Data supplied below:

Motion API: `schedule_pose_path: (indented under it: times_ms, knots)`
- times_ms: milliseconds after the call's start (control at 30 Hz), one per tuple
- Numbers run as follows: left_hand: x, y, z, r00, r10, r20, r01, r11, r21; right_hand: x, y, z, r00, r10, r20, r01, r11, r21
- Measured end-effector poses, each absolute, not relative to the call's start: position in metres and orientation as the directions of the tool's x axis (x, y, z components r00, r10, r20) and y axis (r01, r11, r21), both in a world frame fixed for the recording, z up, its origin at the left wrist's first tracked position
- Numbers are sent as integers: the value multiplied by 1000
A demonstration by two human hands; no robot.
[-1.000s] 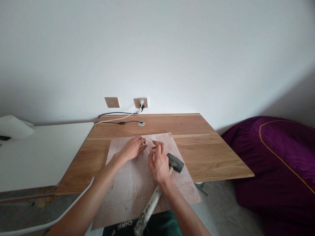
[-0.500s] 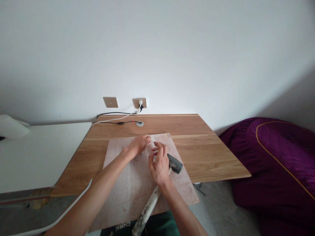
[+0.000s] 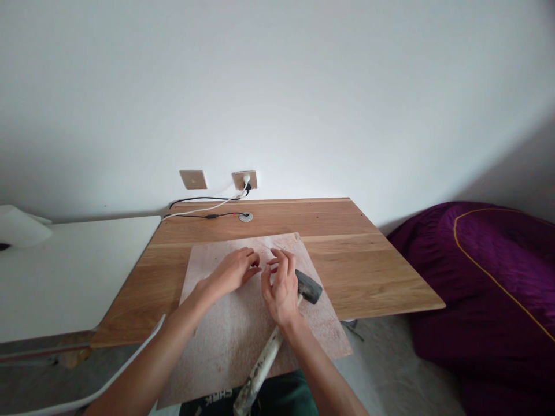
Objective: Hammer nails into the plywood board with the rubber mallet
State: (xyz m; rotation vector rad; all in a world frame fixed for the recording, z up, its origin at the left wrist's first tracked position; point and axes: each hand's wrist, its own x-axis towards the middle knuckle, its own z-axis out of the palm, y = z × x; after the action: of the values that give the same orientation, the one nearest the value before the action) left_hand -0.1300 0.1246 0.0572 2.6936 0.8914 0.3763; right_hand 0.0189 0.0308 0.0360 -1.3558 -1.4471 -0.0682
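Note:
A flat, pinkish-brown wooden board [image 3: 243, 341] lies tilted over the table's front edge and my lap. My left hand [image 3: 238, 268] is over its upper middle, thumb and fingers drawn together; whatever they pinch is too small or hidden. Close by on the right, my right hand [image 3: 281, 289] hovers with its fingers curved and apart, and I see nothing held in it. A hammer with a dark head [image 3: 309, 287] and a worn, whitish handle [image 3: 260, 370] lies on the board, passing beneath my right hand and wrist. Tiny marks or nails near the board's top are hard to make out.
Under the board is a wooden table [image 3: 368, 271], with a white table [image 3: 78, 277] to its left. Black and white cables [image 3: 208, 211] run from a wall socket [image 3: 245, 180] across the back. A purple covered seat [image 3: 437, 277] stands at the right.
My left hand has moved down and left, nearer me, from the board's upper part, covering where small nail-like pieces showed. My right hand and the hammer are nearly unchanged.

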Motion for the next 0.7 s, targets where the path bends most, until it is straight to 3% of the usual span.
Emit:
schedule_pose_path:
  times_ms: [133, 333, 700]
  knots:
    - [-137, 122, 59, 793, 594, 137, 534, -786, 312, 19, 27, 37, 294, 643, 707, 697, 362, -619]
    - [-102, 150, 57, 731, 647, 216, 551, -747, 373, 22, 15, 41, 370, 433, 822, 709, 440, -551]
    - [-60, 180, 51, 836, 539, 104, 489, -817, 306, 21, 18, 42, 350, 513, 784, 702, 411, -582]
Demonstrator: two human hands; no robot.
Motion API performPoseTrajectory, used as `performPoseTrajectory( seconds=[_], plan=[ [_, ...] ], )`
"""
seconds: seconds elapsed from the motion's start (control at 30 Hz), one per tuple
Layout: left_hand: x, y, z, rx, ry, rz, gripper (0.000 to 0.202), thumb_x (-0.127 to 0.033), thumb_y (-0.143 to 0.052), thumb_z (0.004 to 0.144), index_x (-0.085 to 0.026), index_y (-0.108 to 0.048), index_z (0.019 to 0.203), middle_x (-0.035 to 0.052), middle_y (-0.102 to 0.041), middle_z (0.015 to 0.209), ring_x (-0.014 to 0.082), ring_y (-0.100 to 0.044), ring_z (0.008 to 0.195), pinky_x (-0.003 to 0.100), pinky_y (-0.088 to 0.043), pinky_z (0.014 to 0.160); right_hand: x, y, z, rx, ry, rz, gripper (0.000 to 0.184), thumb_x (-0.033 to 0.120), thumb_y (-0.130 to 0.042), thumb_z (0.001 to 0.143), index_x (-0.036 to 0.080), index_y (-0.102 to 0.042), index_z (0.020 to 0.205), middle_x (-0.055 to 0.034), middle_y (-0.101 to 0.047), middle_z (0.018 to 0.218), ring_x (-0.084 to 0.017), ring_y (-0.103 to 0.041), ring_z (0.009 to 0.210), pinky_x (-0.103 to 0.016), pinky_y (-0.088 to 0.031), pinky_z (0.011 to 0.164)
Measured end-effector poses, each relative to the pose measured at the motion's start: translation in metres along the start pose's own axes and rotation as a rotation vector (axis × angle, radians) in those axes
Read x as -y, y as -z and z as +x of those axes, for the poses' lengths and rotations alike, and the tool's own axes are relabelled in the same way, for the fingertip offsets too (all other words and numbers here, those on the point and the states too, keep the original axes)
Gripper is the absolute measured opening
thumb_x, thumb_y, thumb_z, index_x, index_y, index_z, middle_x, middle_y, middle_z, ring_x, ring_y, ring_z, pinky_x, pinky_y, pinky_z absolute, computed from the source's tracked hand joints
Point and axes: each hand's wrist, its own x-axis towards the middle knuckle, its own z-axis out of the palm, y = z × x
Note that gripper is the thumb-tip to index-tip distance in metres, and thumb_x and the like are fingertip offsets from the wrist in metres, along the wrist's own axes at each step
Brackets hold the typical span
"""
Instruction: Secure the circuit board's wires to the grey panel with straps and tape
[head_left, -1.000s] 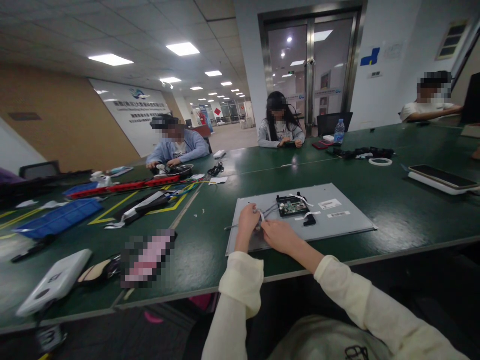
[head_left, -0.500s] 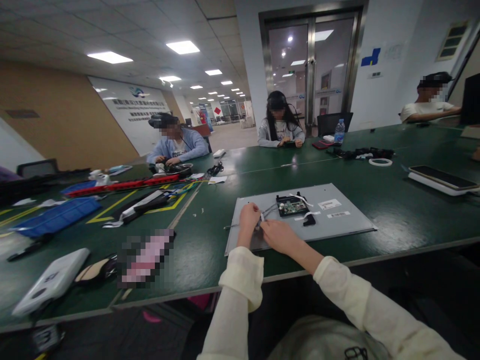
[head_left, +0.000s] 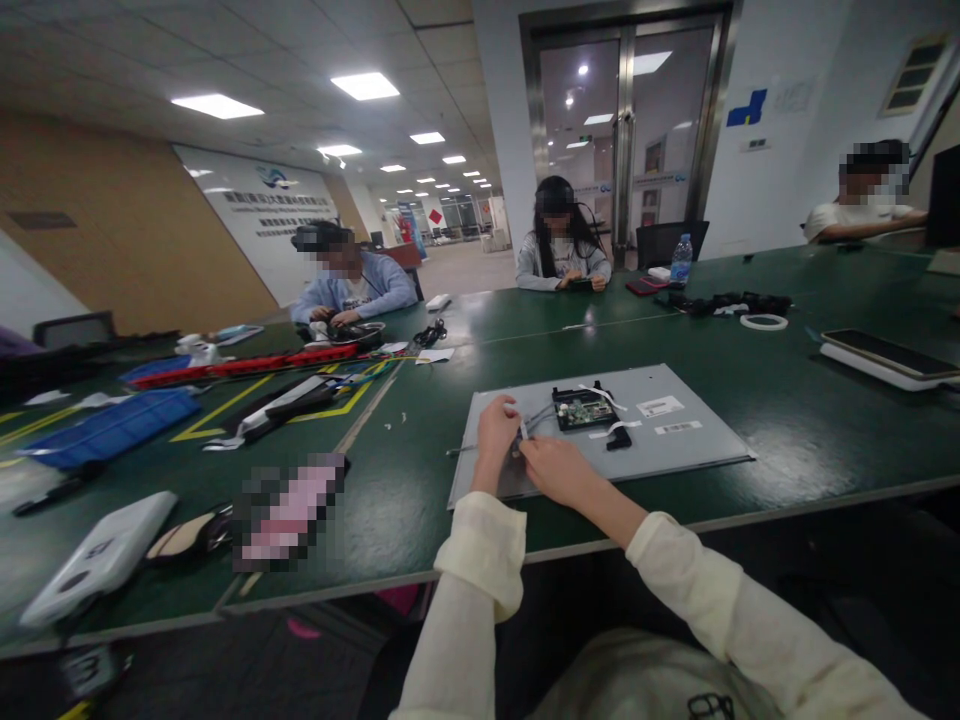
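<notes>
A grey flat panel (head_left: 675, 450) lies face down on the green table (head_left: 810, 420), with a small circuit board (head_left: 583, 410) near its middle and thin wires running left from it. My left hand (head_left: 495, 440) and my right hand (head_left: 551, 468) meet over the panel's left part. Both have their fingers pinched together around a small white piece (head_left: 523, 428) at the end of the wires. White tape strips (head_left: 611, 402) and two labels (head_left: 660, 407) sit on the panel to the right of the board.
Three other people sit at the far side of the table. A blue tray (head_left: 112, 425), a red bar (head_left: 247, 365), a white device (head_left: 101, 555) and cables lie to the left. A water bottle (head_left: 681, 258), tape ring (head_left: 763, 322) and phone (head_left: 885, 352) lie to the right.
My hands stay pinched at the same spot on the panel. The view has tilted very slightly; nothing else has moved.
</notes>
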Motion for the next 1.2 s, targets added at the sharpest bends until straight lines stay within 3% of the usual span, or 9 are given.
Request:
performPoseTrajectory(
  seconds=[0.37,0.53,0.9,1.03,1.13,1.2],
  plan=[
    [0.001,-0.001,0.000,-0.014,-0.104,0.035,0.034,-0.010,-0.054,0.073,-0.017,-0.064,0.104,0.0036,-0.070,0.082,0.0150,-0.064,0.078,0.023,-0.047,0.075,-0.004,-0.006,0.004,-0.023,0.027,-0.004,0.021,0.010,-0.043,0.088,0.010,-0.057,0.103,-0.0142,-0.063,0.103,-0.020,-0.055,0.105,-0.034,-0.044,0.091],
    [0.004,-0.004,0.000,0.006,-0.131,0.037,0.033,-0.010,-0.054,0.074,-0.017,-0.064,0.104,0.0032,-0.069,0.082,0.0142,-0.063,0.078,0.023,-0.046,0.076,-0.010,-0.015,0.003,-0.166,0.074,0.038,0.029,0.014,-0.046,0.086,0.007,-0.055,0.113,-0.0189,-0.051,0.127,-0.024,-0.036,0.130,-0.039,-0.030,0.109],
    [0.002,-0.003,0.000,0.055,-0.156,0.052,0.034,-0.010,-0.053,0.077,-0.018,-0.062,0.108,0.0026,-0.067,0.083,0.0136,-0.062,0.078,0.024,-0.046,0.078,-0.012,-0.020,0.004,-0.124,0.063,0.069,0.027,0.016,-0.046,0.087,0.010,-0.053,0.112,-0.0143,-0.058,0.116,-0.022,-0.048,0.115,-0.036,-0.038,0.102],
    [0.000,-0.001,-0.003,-0.001,-0.248,0.120,0.038,-0.010,-0.053,0.077,-0.017,-0.059,0.114,0.0070,-0.064,0.099,0.0158,-0.061,0.086,0.027,-0.047,0.082,-0.012,-0.019,0.003,-0.138,0.078,0.083,0.035,0.017,-0.046,0.087,0.007,-0.052,0.120,-0.0155,-0.056,0.123,-0.023,-0.046,0.119,-0.036,-0.036,0.105],
    [0.000,0.000,-0.005,-0.038,-0.378,0.179,0.027,-0.010,-0.050,0.079,-0.018,-0.062,0.102,0.0082,-0.063,0.103,0.0184,-0.058,0.095,0.030,-0.045,0.087,-0.012,-0.018,0.002,-0.134,0.073,0.086,0.037,0.017,-0.046,0.087,0.006,-0.053,0.122,-0.0163,-0.056,0.125,-0.024,-0.046,0.120,-0.036,-0.036,0.106],
    [0.002,0.000,-0.004,0.020,-0.415,0.189,0.020,-0.011,-0.050,0.080,-0.018,-0.064,0.091,0.0071,-0.064,0.095,0.0188,-0.059,0.093,0.030,-0.045,0.087,-0.013,-0.018,0.003,-0.133,0.068,0.094,0.037,0.017,-0.045,0.088,0.006,-0.053,0.122,-0.0164,-0.056,0.126,-0.024,-0.046,0.121,-0.037,-0.036,0.106]
  ],
)
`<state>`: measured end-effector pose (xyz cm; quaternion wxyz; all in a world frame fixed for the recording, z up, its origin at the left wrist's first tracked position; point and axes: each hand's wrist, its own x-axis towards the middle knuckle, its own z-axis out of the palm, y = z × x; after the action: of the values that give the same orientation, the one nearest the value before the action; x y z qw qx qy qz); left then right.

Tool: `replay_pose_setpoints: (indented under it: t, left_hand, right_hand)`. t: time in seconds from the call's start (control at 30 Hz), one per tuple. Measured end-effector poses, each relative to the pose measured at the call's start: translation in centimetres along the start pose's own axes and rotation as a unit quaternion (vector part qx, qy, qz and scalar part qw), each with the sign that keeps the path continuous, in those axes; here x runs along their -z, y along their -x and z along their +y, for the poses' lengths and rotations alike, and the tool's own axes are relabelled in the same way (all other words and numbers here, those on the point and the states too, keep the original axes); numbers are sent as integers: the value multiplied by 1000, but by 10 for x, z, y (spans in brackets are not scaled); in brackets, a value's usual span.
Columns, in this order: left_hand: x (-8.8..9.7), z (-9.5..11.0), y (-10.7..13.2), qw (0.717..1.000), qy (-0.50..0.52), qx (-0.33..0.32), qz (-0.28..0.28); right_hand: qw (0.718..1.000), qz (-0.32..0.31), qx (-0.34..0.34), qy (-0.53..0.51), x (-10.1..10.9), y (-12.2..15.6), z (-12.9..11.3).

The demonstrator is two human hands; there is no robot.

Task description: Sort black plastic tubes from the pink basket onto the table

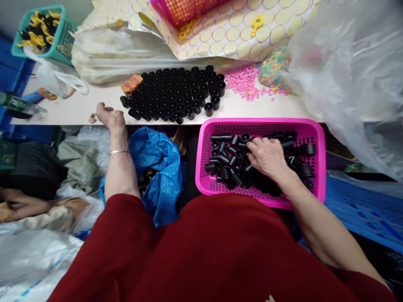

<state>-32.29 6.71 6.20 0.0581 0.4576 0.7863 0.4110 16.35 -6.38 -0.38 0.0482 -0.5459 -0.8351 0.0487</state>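
A pink basket (316,138) rests on my lap, filled with several loose black plastic caps (225,159). My right hand (266,157) lies palm down among them, fingers curled into the pile; what the fingers hold is hidden. On the white table (78,109) a packed block of upright black caps (176,90) stands in rows. My left hand (108,115) rests at the table's front edge, left of that block, fingers loosely curled with nothing visible in them. A thin bracelet circles the left wrist.
A teal basket (64,35) of yellow and black parts sits at the far left. Pink beads (244,84) are scattered right of the caps, beside a bag of coloured beads (272,69). Sheets with round stickers (233,37), a second pink basket (182,10) and clear plastic bags (352,71) crowd the back. A blue bag (157,163) hangs under the table.
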Motion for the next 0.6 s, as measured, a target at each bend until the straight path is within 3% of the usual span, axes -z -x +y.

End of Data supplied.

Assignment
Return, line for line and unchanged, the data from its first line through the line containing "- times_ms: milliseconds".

Exercise solution
Motion API: `schedule_pose_path: (indented under it: times_ms, knots)`
- times_ms: milliseconds after the call's start (control at 30 Hz), one per tuple

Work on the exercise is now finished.